● Assignment: Give back exactly the lines of the material below, starting with the line with "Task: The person" and going on through the line with "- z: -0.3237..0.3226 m".

● Provided information:
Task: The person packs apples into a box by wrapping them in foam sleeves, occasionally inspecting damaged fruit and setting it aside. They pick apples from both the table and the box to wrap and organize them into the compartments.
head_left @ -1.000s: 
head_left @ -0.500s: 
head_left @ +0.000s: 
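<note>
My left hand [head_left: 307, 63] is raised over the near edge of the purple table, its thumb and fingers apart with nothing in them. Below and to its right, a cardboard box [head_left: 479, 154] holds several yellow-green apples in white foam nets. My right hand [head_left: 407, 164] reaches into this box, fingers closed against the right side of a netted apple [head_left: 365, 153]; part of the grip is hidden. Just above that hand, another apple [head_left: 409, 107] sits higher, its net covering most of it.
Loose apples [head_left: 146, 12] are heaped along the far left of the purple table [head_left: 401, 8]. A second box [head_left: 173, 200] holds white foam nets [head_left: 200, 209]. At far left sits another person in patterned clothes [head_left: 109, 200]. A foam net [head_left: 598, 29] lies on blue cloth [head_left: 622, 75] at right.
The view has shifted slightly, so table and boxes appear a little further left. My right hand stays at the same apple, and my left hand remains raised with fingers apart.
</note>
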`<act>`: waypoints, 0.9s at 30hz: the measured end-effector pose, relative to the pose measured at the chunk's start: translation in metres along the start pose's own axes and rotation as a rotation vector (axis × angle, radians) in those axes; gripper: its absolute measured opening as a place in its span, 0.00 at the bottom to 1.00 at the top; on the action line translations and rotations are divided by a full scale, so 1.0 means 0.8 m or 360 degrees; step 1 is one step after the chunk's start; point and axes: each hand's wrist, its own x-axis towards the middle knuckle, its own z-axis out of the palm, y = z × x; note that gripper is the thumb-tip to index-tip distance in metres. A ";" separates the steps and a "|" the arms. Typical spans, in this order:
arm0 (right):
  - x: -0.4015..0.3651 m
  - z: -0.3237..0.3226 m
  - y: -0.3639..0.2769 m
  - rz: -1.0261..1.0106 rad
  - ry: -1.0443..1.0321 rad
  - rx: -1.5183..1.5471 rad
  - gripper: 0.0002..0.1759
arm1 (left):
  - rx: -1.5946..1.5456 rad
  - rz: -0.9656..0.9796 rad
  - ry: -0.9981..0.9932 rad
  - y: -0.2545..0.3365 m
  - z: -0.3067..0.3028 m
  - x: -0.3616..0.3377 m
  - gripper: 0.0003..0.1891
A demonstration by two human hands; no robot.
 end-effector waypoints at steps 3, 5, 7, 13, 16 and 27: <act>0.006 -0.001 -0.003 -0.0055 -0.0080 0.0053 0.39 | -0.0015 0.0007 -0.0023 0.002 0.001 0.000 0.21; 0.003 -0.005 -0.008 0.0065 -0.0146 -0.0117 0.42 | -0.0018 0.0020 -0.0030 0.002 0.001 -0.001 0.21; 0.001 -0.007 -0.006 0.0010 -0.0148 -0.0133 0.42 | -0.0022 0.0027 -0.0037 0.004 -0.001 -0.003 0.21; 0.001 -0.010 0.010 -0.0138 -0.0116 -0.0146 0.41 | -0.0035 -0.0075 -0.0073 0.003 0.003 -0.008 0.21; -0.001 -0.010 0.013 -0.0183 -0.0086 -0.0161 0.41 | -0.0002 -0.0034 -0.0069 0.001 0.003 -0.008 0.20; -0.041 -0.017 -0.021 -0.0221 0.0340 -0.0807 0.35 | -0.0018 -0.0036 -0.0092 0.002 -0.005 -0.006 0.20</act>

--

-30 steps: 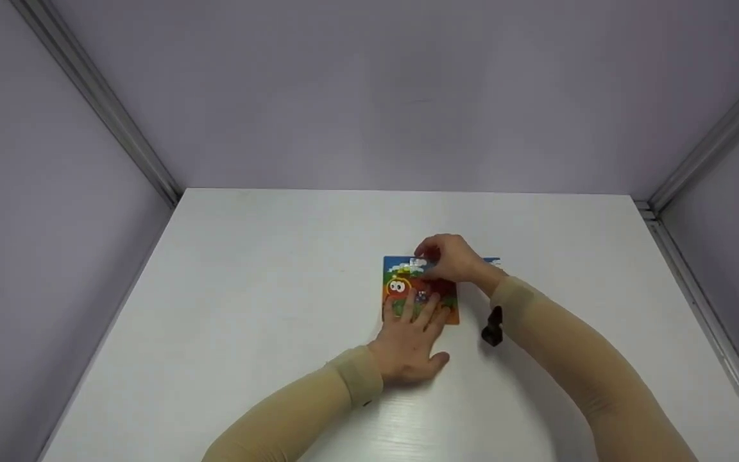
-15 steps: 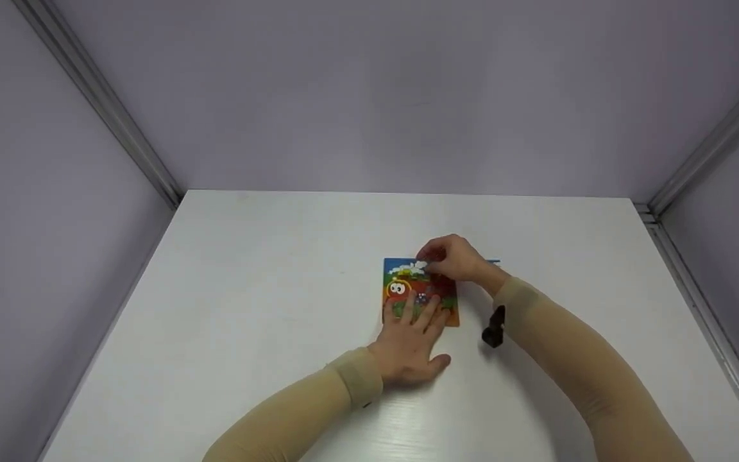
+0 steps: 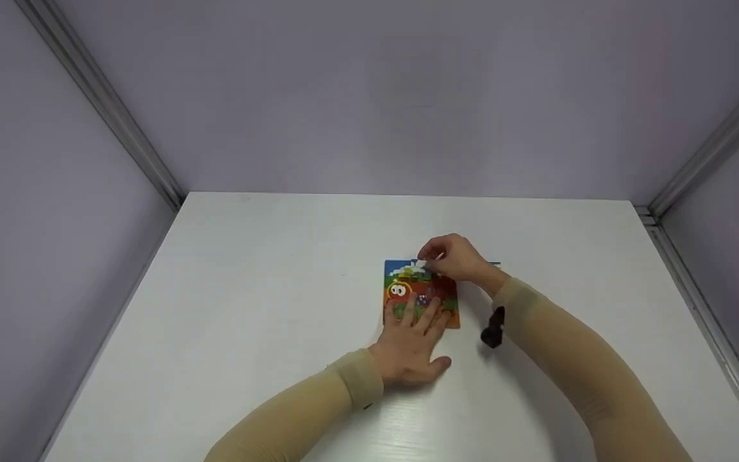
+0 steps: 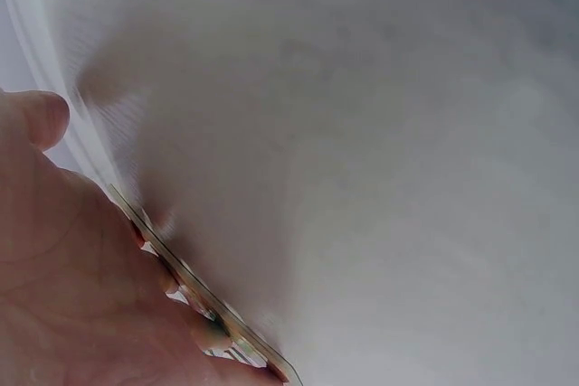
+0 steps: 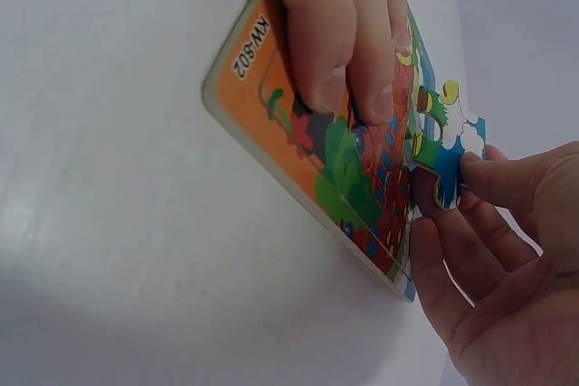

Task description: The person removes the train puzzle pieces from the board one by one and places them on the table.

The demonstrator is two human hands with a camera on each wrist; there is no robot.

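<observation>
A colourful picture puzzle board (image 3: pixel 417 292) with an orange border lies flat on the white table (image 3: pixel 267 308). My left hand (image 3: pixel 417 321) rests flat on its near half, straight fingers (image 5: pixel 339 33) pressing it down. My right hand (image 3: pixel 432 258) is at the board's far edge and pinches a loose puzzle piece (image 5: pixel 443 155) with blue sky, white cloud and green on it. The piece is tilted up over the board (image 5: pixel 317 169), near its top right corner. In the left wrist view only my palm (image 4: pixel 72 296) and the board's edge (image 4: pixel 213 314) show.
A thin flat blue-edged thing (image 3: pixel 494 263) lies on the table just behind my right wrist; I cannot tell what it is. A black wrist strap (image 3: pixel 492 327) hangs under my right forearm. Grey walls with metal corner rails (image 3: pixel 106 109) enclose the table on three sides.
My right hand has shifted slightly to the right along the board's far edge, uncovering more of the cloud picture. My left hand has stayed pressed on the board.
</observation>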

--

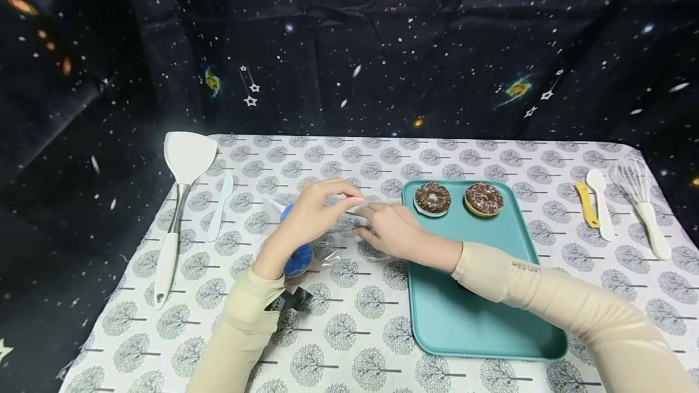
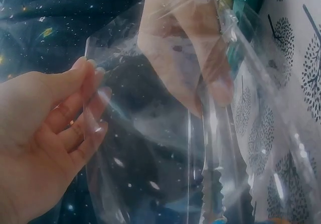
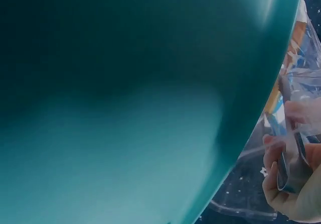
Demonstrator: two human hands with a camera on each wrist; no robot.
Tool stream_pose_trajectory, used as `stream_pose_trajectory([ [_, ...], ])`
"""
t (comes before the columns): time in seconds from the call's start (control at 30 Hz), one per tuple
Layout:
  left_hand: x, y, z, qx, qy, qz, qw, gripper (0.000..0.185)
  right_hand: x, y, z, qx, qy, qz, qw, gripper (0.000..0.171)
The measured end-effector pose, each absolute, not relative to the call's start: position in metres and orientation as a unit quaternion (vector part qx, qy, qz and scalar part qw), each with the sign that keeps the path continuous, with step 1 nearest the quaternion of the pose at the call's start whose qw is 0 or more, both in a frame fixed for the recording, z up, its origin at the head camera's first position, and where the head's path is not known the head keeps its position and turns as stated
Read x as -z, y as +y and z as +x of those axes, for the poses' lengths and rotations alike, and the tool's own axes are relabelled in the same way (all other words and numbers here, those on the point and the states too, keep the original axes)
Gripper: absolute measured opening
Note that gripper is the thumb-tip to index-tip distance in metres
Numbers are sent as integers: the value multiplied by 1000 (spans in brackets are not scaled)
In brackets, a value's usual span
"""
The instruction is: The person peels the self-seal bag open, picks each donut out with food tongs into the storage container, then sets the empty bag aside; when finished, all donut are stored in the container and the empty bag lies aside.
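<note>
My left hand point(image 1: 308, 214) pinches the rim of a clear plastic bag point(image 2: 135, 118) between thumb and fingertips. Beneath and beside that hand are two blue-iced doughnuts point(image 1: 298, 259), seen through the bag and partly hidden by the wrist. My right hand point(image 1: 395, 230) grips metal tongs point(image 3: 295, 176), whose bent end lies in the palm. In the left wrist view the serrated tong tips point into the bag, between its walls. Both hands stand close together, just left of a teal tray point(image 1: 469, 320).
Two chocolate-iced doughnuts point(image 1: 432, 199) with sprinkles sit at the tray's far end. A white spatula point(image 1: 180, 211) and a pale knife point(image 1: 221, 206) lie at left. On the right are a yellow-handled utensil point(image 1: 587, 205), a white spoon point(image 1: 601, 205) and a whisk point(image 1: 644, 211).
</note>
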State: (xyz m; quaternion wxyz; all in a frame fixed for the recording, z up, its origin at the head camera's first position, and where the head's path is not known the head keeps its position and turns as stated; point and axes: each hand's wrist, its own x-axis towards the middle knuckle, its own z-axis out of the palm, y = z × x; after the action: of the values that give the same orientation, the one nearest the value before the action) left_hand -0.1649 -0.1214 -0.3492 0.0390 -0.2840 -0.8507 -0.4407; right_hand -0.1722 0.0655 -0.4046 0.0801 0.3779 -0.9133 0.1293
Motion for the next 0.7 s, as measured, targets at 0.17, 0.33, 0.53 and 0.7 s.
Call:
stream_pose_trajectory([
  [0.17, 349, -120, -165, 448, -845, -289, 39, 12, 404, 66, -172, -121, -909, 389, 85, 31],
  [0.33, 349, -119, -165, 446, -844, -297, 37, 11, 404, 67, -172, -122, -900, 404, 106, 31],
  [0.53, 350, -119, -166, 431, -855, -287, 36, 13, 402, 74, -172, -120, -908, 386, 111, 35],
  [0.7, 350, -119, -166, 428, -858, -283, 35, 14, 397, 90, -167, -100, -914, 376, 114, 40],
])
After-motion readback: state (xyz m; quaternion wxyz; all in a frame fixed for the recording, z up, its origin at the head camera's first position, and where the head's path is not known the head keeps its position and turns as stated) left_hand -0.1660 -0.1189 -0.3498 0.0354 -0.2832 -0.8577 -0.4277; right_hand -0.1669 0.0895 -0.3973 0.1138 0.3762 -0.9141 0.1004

● Result of the task:
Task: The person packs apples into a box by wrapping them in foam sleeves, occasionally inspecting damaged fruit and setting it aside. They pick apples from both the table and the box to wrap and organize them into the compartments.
head_left @ -1.000s: 
head_left @ -0.500s: 
head_left @ +0.000s: 
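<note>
My left hand [head_left: 307, 63] is raised over the near edge of the purple table, its thumb and fingers apart with nothing in them. Below and to its right, a cardboard box [head_left: 479, 154] holds several yellow-green apples in white foam nets. My right hand [head_left: 407, 164] reaches into this box, fingers closed against the right side of a netted apple [head_left: 365, 153]; part of the grip is hidden. Just above that hand, another apple [head_left: 409, 107] sits higher, its net covering most of it.
Loose apples [head_left: 146, 12] are heaped along the far left of the purple table [head_left: 401, 8]. A second box [head_left: 173, 200] holds white foam nets [head_left: 200, 209]. At far left sits another person in patterned clothes [head_left: 109, 200]. A foam net [head_left: 598, 29] lies on blue cloth [head_left: 622, 75] at right.
The view has shifted slightly, so table and boxes appear a little further left. My right hand stays at the same apple, and my left hand remains raised with fingers apart.
</note>
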`<act>`: waypoints, 0.9s at 30hz: the measured end-effector pose, relative to the pose measured at the chunk's start: translation in metres along the start pose's own axes and rotation as a rotation vector (axis × angle, radians) in those axes; gripper: its absolute measured opening as a place in its span, 0.00 at the bottom to 1.00 at the top; on the action line translations and rotations are divided by a full scale, so 1.0 means 0.8 m or 360 degrees; step 1 is one step after the chunk's start; point and axes: each hand's wrist, its own x-axis towards the middle knuckle, its own z-axis out of the palm, y = z × x; note that gripper is the thumb-tip to index-tip distance in metres. A ";" separates the steps and a "|" the arms. Typical spans, in this order:
arm0 (right):
  - x: -0.4015..0.3651 m
  - z: -0.3237..0.3226 m

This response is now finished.